There’s often something to do, somewhere to be, but Gary recognizes that Donovan needs time to do his own thing, too. He resists the urge to show up for adaptive P.E. at school, when a rousing game of ball tag sends Donovan into further gales of laughter, and where Donovan practiced for the May 7 District 51 Special Olympics at Stocker Stadium. Gary attends that, of course.
HIS PRECIOUS SON
So much has changed these past few months, but most of all Donovan, this little boy not so little anymore. Gary spots three little hairs under Donovan’s arms and isn’t quite sure what to make of this discovery, so he gives Donovan a little swipe of deodorant every morning.
And the mood swings!
“I had him in the shower yesterday and he wanted the shower head, so I give it to him and he sprays himself in the face, and then he’s mad at me,” Gary says with a rueful laugh. “I’ll pick him up sometimes and feel his hot breath on my neck, hhhhhhhuuuu, and I know he’s about to bite me. And his little teeth are sharp!”
But he’s such a good boy! Gary is swift to point this out. He’s just ... confusing. Teenagers, you know? Which is evident at breakfast that morning of the happy awakening. After dressing Donovan in cargo shorts and a JUCO T-shirt, Gary crushed a Flinstones vitamin into Donovan’s bowl of oatmeal and sat down to feed it to him.
“Eeeenh,” says Donovan.
“Come on, baby, you love oatmeal,” Gary coaxes, nudging the spoon at Donovan’s lips. Reluctantly, Donovan opens them. Every bite is like this. As for the tooth brushing that follows, “you’d think I was trying to choke him,” Gary says. “Maybe he’s growing?”
Or maybe, Gary suggests, he’s feeling a twinge from his June 2011 surgery at Shriner’s Hospital in Salt Lake City, which removed the joint in his left hip and lengthened his right femur. Gary lists that among his accomplishments as a father, being able to get that done for his boy.
Anyway, back to that morning, Donovan scowls like thunder on the way to school, but his mood noticeably lifts the closer they got.

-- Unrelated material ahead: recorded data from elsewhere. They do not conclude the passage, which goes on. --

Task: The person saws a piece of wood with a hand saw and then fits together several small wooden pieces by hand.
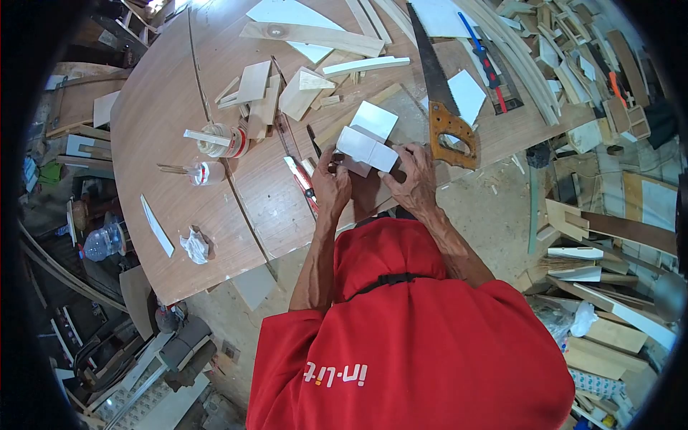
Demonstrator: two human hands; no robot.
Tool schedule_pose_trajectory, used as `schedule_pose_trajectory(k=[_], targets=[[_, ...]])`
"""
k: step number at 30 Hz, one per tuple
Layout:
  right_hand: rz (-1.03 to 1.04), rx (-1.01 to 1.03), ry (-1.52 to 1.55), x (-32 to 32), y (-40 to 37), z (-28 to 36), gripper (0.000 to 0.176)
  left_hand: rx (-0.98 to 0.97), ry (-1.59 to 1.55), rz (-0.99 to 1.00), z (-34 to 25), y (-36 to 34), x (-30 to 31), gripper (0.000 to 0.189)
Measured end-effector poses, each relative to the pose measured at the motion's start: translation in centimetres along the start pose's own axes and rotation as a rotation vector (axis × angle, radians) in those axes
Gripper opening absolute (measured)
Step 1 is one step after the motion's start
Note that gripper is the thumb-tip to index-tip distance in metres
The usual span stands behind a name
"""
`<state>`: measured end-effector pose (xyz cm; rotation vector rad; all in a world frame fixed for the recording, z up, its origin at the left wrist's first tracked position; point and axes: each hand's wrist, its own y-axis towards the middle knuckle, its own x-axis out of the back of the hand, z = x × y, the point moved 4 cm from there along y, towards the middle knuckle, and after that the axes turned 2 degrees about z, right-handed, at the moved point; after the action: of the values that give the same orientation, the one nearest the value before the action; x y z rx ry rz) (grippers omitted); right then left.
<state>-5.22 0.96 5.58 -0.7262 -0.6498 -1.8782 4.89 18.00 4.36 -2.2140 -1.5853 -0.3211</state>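
Observation:
Two white rectangular pieces (366, 148), set edge to edge with a thin seam between them, lie at the table's near edge. My left hand (332, 185) grips their left end with bent fingers; a small dark thing shows by its fingertips, too small to name. My right hand (413, 176) is closed around the right end, thumb at the lower edge. Behind them lies another white panel (376, 119), partly covered. A red and white utility knife (300, 183) rests left of my left hand, and a slim black tool (314, 140) lies just above it.
A handsaw (453, 135) lies right of my right hand, handle toward me. A blue and red tool (487, 70) is farther right. Wood offcuts (276, 92) lie beyond. Left are a jar (223, 140), a small cup (207, 173) and crumpled white material (195, 246).

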Motion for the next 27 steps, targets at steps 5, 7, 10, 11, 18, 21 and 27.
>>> schedule_pose_trajectory(k=[5, 7, 10, 11, 18, 21, 27], targets=[[-0.025, 0.011, 0.017, -0.21, -0.07, -0.29, 0.062, -0.022, -0.002, 0.0, -0.1, -0.15, 0.0, 0.045], [-0.036, 0.02, 0.022, -0.13, -0.06, -0.16, 0.062, -0.029, -0.011, -0.004, -0.38, -0.19, 0.03, 0.045], [-0.03, 0.012, 0.008, -0.06, -0.09, -0.09, 0.062, -0.001, 0.027, -0.01, -0.65, -0.22, 0.16, 0.045], [-0.028, 0.016, 0.011, -0.09, -0.1, -0.15, 0.063, -0.006, 0.03, 0.001, -0.81, -0.22, 0.18, 0.045], [-0.021, 0.025, -0.022, -0.24, -0.13, -0.35, 0.063, 0.04, -0.008, 0.018, -0.69, -0.24, 0.01, 0.046], [-0.015, 0.02, -0.017, -0.26, -0.11, -0.37, 0.062, -0.012, 0.026, 0.019, -0.8, -0.2, 0.13, 0.047], [-0.015, 0.012, 0.017, -0.32, -0.07, -0.39, 0.06, -0.039, 0.05, -0.009, -0.43, -0.16, 0.08, 0.049]])
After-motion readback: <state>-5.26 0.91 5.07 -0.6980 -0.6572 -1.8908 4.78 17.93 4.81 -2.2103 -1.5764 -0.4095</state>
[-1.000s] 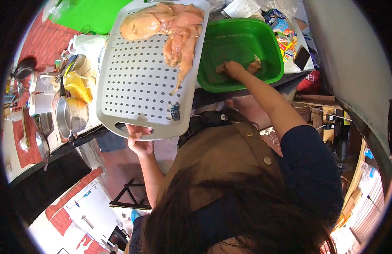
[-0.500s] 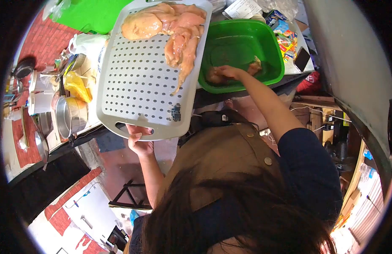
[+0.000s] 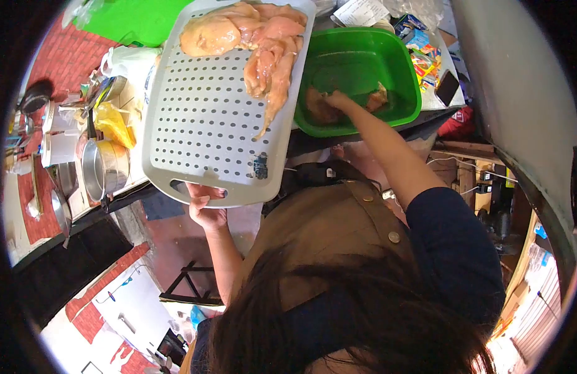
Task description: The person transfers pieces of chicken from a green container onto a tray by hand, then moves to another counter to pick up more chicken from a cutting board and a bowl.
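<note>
Grey and perforated, the tray (image 3: 198, 115) is clamped at its near handle by the left hand (image 3: 207, 212), raw chicken (image 3: 269, 34) lying on its far part. At right, inside the green basin (image 3: 357, 59), meat (image 3: 319, 107) is touched by the right hand (image 3: 341, 102), whose grip cannot be told.

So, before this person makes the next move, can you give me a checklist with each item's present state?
1. Left hand has hold of the grey tray: ok, it grips the near end.
2. Raw meat lies on the tray: ok, grouped toward the far end and right side.
3. Right hand has a firm grip on the nearby meat piece: cannot tell, the fingertips are unclear.
4. Green basin free of meat: not ok, that piece and another piece are in it.
5. Tray steady if let go: cannot tell, its underside is hidden.
6. Phone out of the basin: ok, it lies to the right.
</note>
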`<state>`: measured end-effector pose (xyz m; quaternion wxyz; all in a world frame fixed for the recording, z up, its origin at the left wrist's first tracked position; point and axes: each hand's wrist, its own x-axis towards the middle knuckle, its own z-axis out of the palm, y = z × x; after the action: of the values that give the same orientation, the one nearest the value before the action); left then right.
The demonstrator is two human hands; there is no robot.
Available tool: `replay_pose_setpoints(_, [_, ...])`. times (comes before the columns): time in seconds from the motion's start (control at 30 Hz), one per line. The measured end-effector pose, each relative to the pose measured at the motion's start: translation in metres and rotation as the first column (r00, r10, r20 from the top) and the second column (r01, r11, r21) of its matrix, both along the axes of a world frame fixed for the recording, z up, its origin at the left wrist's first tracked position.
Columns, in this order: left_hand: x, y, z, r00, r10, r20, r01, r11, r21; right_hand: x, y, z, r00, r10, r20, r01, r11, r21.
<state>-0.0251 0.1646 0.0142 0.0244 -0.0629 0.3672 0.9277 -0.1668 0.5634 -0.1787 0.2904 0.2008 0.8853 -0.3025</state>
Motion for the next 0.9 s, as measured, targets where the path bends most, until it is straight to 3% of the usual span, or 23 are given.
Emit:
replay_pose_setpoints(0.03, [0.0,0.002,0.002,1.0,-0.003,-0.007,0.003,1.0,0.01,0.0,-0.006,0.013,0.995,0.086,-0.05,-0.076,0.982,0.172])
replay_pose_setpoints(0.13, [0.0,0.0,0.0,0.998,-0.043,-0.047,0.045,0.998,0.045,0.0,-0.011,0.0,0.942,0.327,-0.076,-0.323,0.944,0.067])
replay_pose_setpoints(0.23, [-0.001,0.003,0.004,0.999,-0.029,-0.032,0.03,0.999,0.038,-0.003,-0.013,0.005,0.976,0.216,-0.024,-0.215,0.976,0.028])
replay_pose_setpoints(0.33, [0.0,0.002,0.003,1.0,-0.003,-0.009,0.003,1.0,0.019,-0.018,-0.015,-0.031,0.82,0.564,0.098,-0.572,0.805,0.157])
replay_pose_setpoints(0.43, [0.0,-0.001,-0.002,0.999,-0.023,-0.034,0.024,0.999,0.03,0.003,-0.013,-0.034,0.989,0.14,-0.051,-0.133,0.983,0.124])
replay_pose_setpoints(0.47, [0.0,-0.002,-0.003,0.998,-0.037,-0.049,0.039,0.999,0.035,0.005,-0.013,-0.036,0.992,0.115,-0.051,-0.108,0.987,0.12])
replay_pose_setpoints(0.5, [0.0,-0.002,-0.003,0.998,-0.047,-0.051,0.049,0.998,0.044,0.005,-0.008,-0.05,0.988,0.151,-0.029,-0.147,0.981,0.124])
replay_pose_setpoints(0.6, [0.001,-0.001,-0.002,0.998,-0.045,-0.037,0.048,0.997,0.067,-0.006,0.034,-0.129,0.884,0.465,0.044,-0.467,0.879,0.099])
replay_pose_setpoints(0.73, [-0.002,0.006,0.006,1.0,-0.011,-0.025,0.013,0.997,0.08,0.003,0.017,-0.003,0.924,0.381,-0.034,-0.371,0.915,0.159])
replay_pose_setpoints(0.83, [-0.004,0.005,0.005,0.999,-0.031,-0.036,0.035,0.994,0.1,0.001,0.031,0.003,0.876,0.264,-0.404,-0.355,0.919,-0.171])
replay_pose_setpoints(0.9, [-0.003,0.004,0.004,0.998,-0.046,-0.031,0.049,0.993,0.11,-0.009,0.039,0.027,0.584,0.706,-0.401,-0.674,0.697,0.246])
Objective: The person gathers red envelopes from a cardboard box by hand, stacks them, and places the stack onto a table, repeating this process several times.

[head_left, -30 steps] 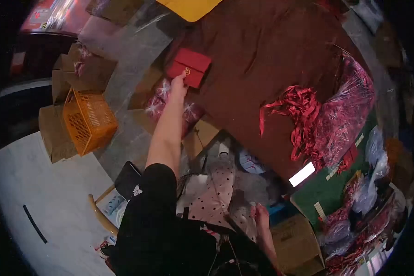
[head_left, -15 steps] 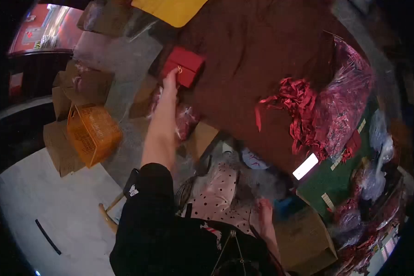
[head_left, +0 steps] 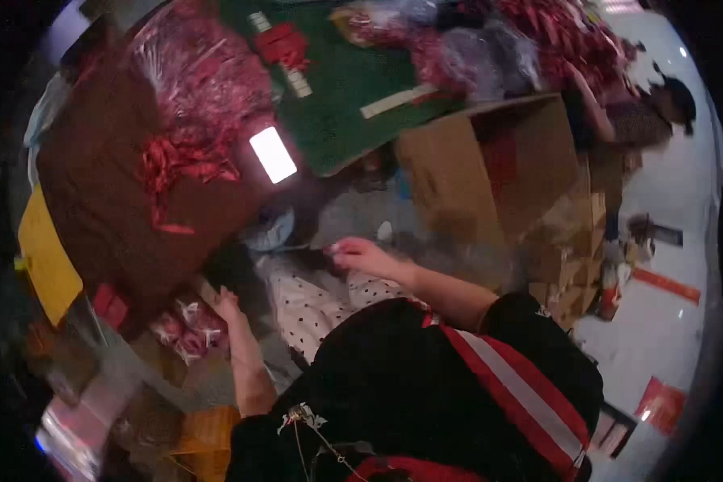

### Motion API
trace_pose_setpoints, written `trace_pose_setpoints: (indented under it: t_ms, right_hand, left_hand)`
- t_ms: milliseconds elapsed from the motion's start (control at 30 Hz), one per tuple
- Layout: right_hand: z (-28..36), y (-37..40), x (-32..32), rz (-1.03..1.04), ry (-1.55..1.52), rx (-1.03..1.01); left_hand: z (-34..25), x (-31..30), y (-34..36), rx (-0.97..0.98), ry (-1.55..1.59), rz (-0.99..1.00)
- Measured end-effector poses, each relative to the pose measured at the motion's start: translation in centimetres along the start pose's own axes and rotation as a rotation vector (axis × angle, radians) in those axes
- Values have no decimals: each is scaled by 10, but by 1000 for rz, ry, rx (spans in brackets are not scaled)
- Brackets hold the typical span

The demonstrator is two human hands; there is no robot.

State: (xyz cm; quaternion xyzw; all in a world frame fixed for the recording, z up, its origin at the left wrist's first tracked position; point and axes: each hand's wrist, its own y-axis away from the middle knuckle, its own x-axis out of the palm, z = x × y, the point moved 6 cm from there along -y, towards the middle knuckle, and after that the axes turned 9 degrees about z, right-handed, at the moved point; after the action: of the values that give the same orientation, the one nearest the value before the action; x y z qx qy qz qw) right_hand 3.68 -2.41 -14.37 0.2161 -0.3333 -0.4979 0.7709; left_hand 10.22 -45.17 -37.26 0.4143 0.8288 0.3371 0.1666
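Note:
My left hand (head_left: 226, 306) is low beside the near edge of the brown-covered table (head_left: 96, 185), fingers stretched forward and somewhat blurred, with no object visible in it. Nearest to it are clear bags of dark pink items (head_left: 189, 331). The red box (head_left: 110, 308) sits apart from that hand, at the table's left corner. Above my polka-dot trousers (head_left: 297, 301), my right hand (head_left: 361, 257) has its fingers curled together; whether something small is between them is hidden by blur. Red ribbons (head_left: 189, 165) lie on the brown cover, beside a bright white phone-like rectangle (head_left: 273, 155).
A large plastic bag of red material (head_left: 205, 68) lies behind the ribbons. A green surface (head_left: 353, 72) adjoins the brown one. An open cardboard box (head_left: 450, 173) stands at right, an orange crate (head_left: 209, 434) at lower left. Another person (head_left: 635, 116) is at upper right.
My view has swung to the right. My left hand has let go of the red box and drawn back from it. My right hand has come up in front of my body.

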Motion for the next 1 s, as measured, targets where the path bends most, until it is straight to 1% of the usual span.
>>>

“So, forget lame ol’ dad, he’s excited to see his friends, and I’m not sure what I’m supposed to do about a teenager,” Gary says, smiling at the boy who used to want to cuddle for hours.
“But we’ll figure it out.”
What they’ll do, most likely, is sit out on the porch as the evening winds down, watching the hummingbirds fly and the sun set pink on Grand Mesa, listening to the night come. Gary says he sometimes wonders what it would be like to hear Donovan say “I love you” and how nice it would be, “but I know he loves me. I know he does.”
It’s a love that shines when the sun has set, and it’s bedtime, and Gary lays Donovan in his jammies onto his bed. He gives his boy kisses and tells him he loves him, and as he turns out the light he tells his son good night.
And his son, his buddy, his precious boy, smiles good night.